# Aim of the task:
Please give back only the lines below from the one containing "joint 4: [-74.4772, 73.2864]" to the one containing "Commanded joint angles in", each repeated word for word, both ends included.

# Source records:
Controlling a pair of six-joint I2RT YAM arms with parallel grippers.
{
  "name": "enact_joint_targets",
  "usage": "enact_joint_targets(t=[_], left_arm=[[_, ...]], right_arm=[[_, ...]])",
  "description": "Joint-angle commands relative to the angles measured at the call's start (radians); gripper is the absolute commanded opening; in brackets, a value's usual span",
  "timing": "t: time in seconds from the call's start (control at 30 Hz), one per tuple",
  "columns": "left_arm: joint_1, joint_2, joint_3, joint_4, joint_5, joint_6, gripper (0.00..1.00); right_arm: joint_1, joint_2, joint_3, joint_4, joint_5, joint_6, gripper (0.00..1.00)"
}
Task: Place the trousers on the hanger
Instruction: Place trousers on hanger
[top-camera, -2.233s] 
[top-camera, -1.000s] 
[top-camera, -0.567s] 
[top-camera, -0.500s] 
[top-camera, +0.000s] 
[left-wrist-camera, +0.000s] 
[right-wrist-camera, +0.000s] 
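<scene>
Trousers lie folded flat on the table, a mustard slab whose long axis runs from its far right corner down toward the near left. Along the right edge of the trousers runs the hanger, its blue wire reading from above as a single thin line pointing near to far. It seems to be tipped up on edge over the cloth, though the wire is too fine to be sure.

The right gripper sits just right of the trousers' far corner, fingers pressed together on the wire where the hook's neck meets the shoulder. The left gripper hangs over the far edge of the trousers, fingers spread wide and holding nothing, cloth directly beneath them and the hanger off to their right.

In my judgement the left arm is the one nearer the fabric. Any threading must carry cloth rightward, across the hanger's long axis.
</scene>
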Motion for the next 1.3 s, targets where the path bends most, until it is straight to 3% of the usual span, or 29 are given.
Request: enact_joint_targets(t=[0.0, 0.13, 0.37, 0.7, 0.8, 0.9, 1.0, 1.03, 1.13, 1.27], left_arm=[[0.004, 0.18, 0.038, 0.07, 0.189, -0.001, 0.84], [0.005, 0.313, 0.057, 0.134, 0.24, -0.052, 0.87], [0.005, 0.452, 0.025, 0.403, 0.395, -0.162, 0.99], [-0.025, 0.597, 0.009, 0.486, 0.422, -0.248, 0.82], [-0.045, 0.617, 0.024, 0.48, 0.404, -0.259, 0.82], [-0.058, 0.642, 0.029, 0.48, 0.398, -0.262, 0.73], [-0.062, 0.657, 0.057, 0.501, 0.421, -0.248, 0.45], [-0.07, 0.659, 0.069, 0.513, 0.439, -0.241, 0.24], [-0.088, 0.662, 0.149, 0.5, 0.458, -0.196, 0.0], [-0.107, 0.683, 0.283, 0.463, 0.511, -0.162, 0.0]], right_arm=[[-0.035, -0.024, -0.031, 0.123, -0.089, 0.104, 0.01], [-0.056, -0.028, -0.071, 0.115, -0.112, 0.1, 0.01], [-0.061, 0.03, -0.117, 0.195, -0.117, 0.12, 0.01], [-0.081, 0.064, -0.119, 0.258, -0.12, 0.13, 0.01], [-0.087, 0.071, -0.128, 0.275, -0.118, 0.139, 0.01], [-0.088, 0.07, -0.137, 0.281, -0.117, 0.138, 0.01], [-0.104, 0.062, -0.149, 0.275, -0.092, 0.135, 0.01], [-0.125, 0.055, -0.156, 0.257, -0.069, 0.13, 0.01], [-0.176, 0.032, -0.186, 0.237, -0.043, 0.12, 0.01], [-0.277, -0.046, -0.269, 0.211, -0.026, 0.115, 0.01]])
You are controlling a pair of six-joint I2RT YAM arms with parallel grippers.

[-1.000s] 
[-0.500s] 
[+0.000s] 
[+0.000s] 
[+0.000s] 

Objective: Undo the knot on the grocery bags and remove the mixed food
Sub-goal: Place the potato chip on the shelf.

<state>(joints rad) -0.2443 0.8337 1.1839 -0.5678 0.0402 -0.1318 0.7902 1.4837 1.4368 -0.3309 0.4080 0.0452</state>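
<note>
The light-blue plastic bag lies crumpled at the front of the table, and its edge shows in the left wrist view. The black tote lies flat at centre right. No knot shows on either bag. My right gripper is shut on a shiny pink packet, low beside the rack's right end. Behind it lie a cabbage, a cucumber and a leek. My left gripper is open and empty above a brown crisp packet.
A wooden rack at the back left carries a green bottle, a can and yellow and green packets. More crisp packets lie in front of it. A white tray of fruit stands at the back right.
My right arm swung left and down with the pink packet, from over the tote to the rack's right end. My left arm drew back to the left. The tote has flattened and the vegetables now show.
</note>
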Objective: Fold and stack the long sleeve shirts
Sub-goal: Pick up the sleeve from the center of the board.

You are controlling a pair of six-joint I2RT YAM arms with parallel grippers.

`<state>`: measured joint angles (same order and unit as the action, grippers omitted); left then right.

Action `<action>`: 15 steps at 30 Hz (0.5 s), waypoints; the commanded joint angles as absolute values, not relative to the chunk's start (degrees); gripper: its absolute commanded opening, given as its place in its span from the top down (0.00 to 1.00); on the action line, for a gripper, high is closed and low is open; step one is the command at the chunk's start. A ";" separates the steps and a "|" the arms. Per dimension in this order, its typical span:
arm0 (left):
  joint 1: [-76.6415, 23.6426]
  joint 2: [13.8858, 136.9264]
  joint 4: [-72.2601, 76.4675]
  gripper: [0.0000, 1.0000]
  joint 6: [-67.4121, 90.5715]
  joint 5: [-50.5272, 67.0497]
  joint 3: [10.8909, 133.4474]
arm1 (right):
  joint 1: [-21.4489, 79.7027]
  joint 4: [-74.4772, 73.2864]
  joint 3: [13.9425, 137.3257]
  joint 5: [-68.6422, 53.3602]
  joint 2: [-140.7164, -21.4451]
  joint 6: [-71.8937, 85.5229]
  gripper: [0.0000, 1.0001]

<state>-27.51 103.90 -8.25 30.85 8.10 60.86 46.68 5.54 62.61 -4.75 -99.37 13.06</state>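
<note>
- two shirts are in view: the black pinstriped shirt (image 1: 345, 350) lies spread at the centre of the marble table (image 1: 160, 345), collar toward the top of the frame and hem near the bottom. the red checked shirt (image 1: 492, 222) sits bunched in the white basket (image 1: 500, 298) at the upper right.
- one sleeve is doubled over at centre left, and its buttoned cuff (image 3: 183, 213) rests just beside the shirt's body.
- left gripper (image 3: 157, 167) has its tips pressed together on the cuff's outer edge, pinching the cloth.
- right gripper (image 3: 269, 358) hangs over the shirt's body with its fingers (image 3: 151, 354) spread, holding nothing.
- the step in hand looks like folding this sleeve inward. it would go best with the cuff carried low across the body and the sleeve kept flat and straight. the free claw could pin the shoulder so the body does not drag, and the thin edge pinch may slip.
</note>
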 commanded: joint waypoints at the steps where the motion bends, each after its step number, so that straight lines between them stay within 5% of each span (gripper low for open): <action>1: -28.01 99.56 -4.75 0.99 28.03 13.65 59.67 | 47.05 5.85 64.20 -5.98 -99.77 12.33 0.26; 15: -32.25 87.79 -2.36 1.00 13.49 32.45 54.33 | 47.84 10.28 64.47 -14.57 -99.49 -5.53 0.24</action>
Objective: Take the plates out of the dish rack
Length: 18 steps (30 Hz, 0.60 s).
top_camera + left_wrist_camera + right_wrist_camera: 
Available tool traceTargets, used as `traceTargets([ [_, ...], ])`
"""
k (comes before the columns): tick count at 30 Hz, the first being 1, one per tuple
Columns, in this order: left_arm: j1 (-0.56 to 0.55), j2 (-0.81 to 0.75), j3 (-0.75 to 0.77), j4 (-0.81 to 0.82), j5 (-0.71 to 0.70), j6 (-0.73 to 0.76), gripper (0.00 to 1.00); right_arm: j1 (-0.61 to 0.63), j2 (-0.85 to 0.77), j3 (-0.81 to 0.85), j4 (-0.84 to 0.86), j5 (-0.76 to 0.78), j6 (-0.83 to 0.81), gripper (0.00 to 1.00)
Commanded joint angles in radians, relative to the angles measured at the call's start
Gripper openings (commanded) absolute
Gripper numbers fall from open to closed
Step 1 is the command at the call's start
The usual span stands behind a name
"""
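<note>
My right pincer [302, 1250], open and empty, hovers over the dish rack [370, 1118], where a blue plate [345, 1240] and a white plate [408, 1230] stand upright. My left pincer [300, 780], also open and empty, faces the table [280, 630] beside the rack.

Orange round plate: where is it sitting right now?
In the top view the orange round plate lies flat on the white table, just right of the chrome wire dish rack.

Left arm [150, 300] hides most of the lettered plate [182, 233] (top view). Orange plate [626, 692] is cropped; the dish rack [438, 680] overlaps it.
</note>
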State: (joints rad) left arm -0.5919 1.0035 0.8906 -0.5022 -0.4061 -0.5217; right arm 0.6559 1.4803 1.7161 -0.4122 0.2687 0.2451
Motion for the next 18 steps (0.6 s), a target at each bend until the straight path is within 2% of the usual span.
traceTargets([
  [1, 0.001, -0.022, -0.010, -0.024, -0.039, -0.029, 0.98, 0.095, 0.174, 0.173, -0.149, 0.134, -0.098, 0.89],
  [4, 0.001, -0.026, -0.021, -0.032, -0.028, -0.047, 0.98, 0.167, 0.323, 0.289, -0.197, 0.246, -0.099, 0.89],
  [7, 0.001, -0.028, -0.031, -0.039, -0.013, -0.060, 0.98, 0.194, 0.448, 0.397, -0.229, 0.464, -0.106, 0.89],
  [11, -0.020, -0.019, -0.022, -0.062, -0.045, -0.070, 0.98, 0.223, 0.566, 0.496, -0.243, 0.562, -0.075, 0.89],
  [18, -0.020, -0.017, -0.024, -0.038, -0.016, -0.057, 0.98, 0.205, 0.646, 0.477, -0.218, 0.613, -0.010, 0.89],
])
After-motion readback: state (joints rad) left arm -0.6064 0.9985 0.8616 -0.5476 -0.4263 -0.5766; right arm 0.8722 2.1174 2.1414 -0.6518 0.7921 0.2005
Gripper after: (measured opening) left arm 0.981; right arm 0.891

# Solution to the problem:
  joint 4: [-74.4772, 73.2864]
  joint 3: [13.9425, 137.3257]
  joint 5: [-68.6422, 53.3602]
  joint 2: [-140.7164, -21.4451]
  joint 6: [-71.8937, 85.5229]
  gripper: [0.0000, 1.0001]

<state>-27.51 103.90 -8.25 30.85 8.10 60.86 46.68 5.54 62.61 -4.75 -99.37 13.06</state>
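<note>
- two shirts are in view: the black pinstriped shirt (image 1: 345, 350) lies spread at the centre of the marble table (image 1: 160, 345), collar toward the top of the frame and hem near the bottom. the red checked shirt (image 1: 492, 222) sits bunched in the white basket (image 1: 500, 298) at the upper right.
- one sleeve is doubled over at centre left, and its buttoned cuff (image 3: 183, 213) rests just beside the shirt's body.
- left gripper (image 3: 157, 167) has its tips pressed together on the cuff's outer edge, pinching the cloth.
- right gripper (image 3: 269, 358) hangs over the shirt's body with its fingers (image 3: 151, 354) spread, holding nothing.
- the step in hand looks like folding this sleeve inward. it would go best with the cuff carried low across the body and the sleeve kept flat and straight. the free claw could pin the shoulder so the body does not drag, and the thin edge pinch may slip.
</note>
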 commanded: joint waypoints at the steps where the motion bends, each after its step number, so that straight lines between them stay within 5% of each span (gripper low for open): <action>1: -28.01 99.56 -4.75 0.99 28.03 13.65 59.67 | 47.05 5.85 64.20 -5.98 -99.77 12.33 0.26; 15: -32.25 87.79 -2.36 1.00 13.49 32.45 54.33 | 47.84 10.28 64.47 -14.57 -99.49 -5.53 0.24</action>
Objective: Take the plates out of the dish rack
Length: 18 steps (30 Hz, 0.60 s).
top_camera + left_wrist_camera + right_wrist_camera: 
Available tool traceTargets, used as `traceTargets([ [_, ...], ])`
"""
k (comes before the columns): tick count at 30 Hz, the first being 1, one per tuple
Columns, in this order: left_arm: j1 (-0.56 to 0.55), j2 (-0.81 to 0.75), j3 (-0.75 to 0.77), j4 (-0.81 to 0.82), j5 (-0.71 to 0.70), j6 (-0.73 to 0.76), gripper (0.00 to 1.00); right_arm: j1 (-0.61 to 0.63), j2 (-0.85 to 0.77), j3 (-0.81 to 0.85), j4 (-0.84 to 0.86), j5 (-0.76 to 0.78), j6 (-0.83 to 0.81), gripper (0.00 to 1.00)
Commanded joint angles in radians, relative to the angles measured at the call's start

No additional answer is needed.